Périnet-le-Clerc ayant livré dans la nuit du 28 au 29 mai 1418, la porte de Buci aux troupes Bourguignonnes, le connétable Bernard d’Armagnac, chef du parti opposé à Jean-Sans-Peur, se sauva déguisé dans la maison d’un maçon de la rue des Bons-Enfants. Trahi par ce misérable, d’Armagnac fut pris et enfermé à la Conciergerie. Le 12 juin, la populace força cette prison, se rua sur le connétable et le perça de mille coups ; son cadavre, traîné dans les rues de Paris, fut ensuite jeté à la voirie. Telle fut la fin d’un des descendants de Clovis par Charibert, frère de Dagobert.

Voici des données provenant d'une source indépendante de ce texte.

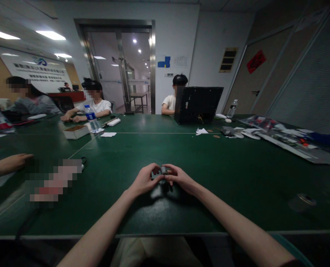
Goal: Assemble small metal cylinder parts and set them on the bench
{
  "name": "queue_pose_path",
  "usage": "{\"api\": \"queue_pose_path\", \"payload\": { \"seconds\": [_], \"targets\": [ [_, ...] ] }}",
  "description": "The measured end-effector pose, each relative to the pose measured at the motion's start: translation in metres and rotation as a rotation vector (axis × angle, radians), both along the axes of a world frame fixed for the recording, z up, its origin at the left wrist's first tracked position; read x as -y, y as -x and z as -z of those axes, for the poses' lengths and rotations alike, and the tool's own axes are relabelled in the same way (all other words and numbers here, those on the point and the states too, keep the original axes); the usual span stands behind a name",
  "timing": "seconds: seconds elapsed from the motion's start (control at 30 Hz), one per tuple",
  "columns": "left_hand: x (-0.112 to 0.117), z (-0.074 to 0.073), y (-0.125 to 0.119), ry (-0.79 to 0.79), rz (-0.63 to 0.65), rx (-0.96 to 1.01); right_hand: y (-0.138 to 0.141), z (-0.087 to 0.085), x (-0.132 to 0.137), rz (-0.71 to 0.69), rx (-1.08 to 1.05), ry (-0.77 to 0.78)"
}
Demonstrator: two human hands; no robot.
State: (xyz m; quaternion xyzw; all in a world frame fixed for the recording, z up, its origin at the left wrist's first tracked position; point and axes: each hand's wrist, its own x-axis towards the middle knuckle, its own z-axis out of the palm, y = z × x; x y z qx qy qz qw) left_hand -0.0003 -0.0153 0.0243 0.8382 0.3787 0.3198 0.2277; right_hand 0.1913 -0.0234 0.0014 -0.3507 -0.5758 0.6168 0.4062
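Note:
Both of my hands meet low over the green table, just in front of me. My left hand and my right hand have their fingers curled round a small grey metal part held between them. Most of the part is hidden by my fingers, so its shape is unclear. My forearms reach in from the table's near edge.
A clear tape roll lies at the right. A co-worker's hand rests at the left. Farther back stand a water bottle, a cardboard box, a black case and papers. Three people sit at the far side.

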Motion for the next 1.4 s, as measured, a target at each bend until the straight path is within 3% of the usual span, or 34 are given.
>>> {"api": "queue_pose_path", "payload": {
  "seconds": [0.47, 0.93, 1.4],
  "targets": [
    [0.0019, -0.0017, 0.0001, -0.021, 0.005, 0.001, 0.0007, 0.0020, -0.0007, -0.003, 0.025, -0.029],
    [0.0034, -0.0011, 0.0029, -0.070, 0.081, -0.016, -0.0015, 0.0001, -0.0010, 0.042, 0.109, -0.196],
    [0.0002, 0.0019, 0.0038, -0.091, 0.065, -0.045, -0.0021, 0.0050, -0.0050, 0.039, 0.143, -0.223]
  ]
}}
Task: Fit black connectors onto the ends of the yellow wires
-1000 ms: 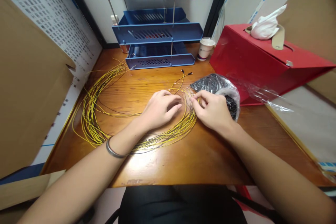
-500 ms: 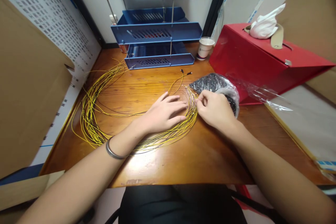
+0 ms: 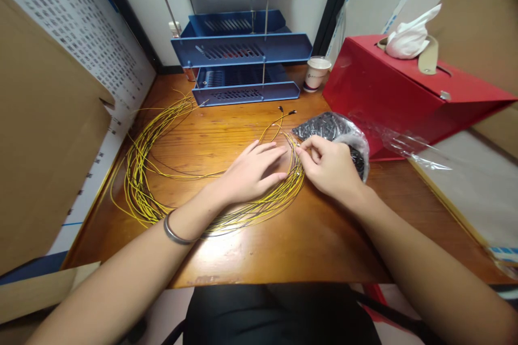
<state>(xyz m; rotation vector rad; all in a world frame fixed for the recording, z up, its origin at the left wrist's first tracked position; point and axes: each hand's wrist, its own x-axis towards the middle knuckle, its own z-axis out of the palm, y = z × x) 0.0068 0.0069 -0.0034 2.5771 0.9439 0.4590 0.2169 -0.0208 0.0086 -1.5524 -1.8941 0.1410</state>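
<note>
Head view: left hand [image 3: 251,172] lies flat on one yellow wire coil [image 3: 140,186]; right hand [image 3: 329,167] pinches one strand [image 3: 294,152].

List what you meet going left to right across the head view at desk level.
Cardboard panel → left loop of the yellow wires → left hand, flat on the wires → right hand, pinching at the wire ends → red box.
</note>
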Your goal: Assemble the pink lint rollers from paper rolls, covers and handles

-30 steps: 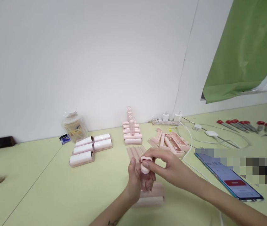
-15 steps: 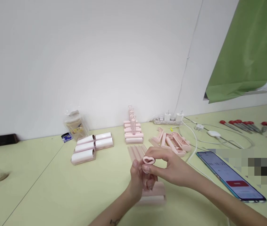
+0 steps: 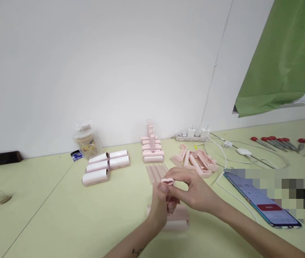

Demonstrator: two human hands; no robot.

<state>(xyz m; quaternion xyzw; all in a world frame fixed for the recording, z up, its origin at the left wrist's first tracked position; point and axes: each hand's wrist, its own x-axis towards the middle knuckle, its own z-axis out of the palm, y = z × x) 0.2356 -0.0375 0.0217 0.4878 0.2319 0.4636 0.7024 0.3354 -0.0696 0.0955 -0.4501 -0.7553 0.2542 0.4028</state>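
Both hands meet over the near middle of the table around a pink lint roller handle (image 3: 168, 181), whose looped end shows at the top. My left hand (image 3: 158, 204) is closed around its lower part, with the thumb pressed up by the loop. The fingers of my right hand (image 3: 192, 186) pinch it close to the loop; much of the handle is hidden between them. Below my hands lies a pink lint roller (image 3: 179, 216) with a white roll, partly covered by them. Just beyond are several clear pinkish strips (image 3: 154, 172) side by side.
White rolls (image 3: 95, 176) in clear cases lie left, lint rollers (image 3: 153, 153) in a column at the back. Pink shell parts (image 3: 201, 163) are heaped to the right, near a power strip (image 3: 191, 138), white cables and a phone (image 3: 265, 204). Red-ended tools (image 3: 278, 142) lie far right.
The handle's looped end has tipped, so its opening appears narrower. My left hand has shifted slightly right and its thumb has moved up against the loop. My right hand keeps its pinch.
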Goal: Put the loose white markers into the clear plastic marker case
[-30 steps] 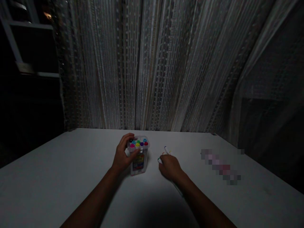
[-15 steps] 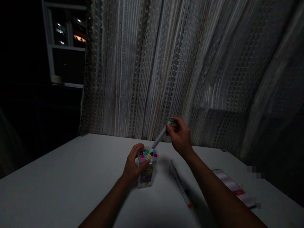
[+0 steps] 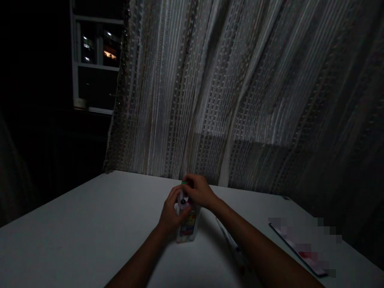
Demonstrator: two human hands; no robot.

Le collége des Bons-Enfants était dans cette rue. En 1208, à l’époque où l’on achevait l’église Saint-Honoré, fondée par Renold Chereins, un bourgeois de Paris, nommé Belot, et Ada, sa femme, résolurent de former un collége à côté de cette église. Ils firent construire en conséquence une maison pour servir à treize pauvres étudiants de Paris, qu’ils confièrent à un chanoine de Saint-Honoré. Ce collège reçut d’abord la dénomination d’Hôpital des pauvres Écoliers ; ce nom indiquait la triste situation de ces élèves qui allaient quêter leur nourriture dans les rues de la capitale. La pièce intitulée les Crieries de Paris nous en fournit ainsi la preuve :

« Les bons enfants orrer crier,
Du pain nes veuil pas oublier. »

L’établissement des Bons-Enfants acquit peu-à-peu une aisance suffisante, grâce aux libéralités de plusieurs personnes, entr’autres de Jacques-Cœur, l’argentier de Charles VII. Ce collége fut réuni, en 1602, à l’église Saint-Honoré. On voyait près de la maison des Bons-Enfants une chapelle qui en dépendait et dont on attribue l’érection à Jacques-Cœur. Elle fut d’abord placée sous l’invocation de la Vierge, mais une confrérie qui s’y établit le 29 octobre 1486, choisit Sainte-Claire pour patronne. Supprimée en 1790, cette chapelle, qui contenait en superficie 89 m. 34 c., devint propriété nationale, et fut vendue le 17 avril 1792.